Description of the task >>
Scan the records beneath this line for the line holding "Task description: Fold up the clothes" and the line holding "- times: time", then transcribe exactly those two and all lines between.

Task material >>
::::::::

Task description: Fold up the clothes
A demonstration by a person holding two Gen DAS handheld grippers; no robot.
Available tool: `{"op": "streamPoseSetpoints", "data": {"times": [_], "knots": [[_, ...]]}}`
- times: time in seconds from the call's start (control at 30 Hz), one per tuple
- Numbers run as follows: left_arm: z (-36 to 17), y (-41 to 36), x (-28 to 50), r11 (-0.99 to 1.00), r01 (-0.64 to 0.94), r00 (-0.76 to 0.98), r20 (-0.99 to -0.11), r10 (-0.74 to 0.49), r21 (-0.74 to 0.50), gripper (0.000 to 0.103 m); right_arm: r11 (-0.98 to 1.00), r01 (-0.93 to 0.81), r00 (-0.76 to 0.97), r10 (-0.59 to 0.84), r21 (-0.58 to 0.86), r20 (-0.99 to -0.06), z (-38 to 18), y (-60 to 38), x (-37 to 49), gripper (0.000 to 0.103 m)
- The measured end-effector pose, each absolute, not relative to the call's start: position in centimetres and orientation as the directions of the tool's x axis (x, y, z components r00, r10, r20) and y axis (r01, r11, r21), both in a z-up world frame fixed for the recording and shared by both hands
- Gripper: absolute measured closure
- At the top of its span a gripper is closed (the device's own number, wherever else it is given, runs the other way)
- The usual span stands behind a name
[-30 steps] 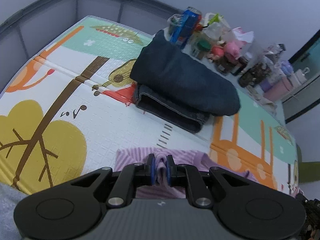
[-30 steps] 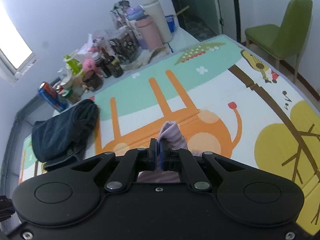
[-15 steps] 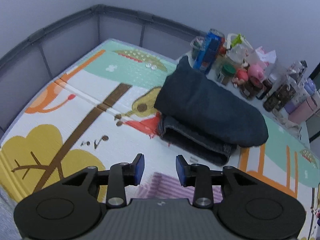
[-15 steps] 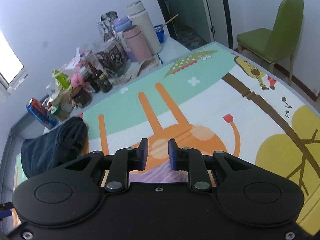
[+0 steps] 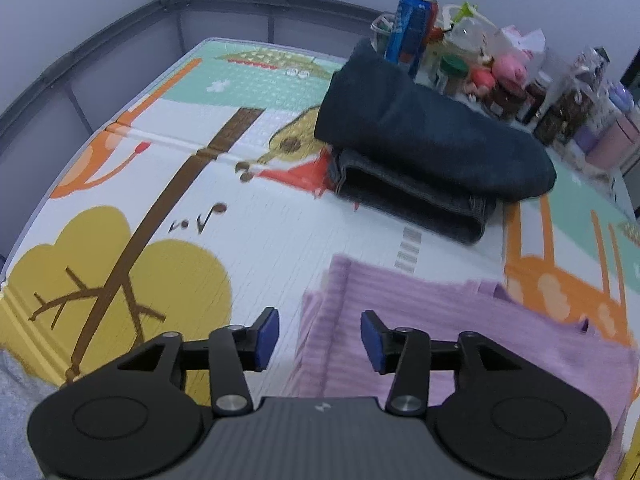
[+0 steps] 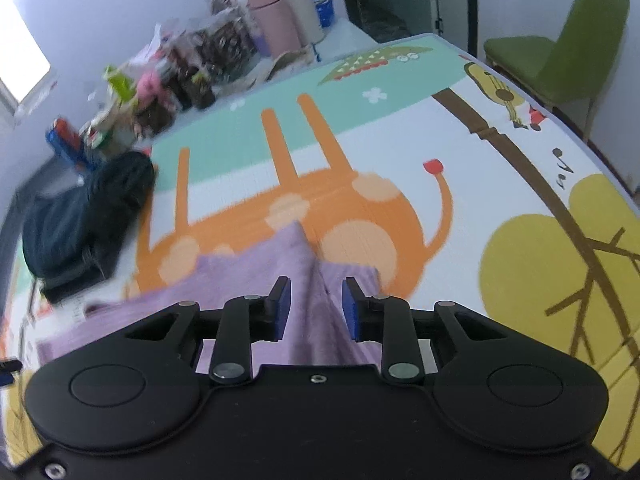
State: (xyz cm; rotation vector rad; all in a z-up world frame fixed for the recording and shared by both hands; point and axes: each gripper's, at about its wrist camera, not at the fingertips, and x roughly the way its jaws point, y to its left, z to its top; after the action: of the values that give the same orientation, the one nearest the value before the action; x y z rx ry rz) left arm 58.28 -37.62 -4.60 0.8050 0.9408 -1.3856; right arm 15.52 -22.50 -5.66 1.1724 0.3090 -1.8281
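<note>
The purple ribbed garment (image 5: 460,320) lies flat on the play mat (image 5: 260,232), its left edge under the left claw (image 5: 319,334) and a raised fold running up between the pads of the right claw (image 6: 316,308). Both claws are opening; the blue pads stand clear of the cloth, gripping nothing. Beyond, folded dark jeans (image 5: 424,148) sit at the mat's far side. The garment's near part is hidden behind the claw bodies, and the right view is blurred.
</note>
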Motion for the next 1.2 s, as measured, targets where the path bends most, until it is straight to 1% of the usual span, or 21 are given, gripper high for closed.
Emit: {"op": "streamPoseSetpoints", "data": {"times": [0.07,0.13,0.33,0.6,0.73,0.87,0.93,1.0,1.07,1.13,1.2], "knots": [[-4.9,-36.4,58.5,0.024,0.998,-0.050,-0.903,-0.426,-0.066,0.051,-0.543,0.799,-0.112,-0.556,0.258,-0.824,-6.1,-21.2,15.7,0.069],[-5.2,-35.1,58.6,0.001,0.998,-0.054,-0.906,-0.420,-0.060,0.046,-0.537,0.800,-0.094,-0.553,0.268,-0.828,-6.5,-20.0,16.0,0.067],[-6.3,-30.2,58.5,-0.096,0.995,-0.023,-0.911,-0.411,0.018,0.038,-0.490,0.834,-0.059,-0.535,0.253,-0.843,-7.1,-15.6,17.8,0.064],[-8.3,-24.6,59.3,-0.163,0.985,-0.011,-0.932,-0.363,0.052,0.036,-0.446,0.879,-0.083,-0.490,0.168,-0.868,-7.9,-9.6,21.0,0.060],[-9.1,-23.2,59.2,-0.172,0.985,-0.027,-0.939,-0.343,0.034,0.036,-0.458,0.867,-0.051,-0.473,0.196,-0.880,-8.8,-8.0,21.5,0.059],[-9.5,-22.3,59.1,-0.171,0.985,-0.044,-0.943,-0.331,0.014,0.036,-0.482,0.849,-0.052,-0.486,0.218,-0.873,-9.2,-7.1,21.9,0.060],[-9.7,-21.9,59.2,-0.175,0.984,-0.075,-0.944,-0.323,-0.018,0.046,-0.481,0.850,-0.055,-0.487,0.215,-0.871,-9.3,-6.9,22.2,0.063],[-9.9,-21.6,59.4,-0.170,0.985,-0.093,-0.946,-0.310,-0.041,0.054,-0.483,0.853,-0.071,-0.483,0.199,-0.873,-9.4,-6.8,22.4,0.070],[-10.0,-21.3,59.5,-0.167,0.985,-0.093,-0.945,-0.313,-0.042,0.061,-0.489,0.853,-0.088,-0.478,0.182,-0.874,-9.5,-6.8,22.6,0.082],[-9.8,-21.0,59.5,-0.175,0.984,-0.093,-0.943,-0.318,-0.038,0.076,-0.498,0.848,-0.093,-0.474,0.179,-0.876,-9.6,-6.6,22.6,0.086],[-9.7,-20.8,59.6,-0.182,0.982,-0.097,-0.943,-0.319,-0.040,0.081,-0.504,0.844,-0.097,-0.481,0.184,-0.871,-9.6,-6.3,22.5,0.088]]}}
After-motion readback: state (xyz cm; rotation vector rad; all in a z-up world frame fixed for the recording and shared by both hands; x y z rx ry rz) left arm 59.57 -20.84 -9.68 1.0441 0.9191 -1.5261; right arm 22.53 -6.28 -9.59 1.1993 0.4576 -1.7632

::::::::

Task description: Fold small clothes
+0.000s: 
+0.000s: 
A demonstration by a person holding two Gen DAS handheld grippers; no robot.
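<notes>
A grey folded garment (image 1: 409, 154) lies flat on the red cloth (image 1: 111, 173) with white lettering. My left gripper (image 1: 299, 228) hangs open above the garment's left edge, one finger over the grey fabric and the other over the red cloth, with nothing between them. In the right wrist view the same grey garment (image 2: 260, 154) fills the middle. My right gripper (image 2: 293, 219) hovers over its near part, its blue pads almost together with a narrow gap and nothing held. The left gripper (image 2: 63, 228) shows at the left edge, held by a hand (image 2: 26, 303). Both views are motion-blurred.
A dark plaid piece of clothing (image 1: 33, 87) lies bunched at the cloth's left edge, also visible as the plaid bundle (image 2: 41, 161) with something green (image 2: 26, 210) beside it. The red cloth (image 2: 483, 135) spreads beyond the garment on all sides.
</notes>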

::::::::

Solved problem >>
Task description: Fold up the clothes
A demonstration by a person holding two Gen DAS handheld grippers; no robot.
Available tool: `{"op": "streamPoseSetpoints", "data": {"times": [_], "knots": [[_, ...]]}}`
- times: time in seconds from the call's start (control at 30 Hz), one per tuple

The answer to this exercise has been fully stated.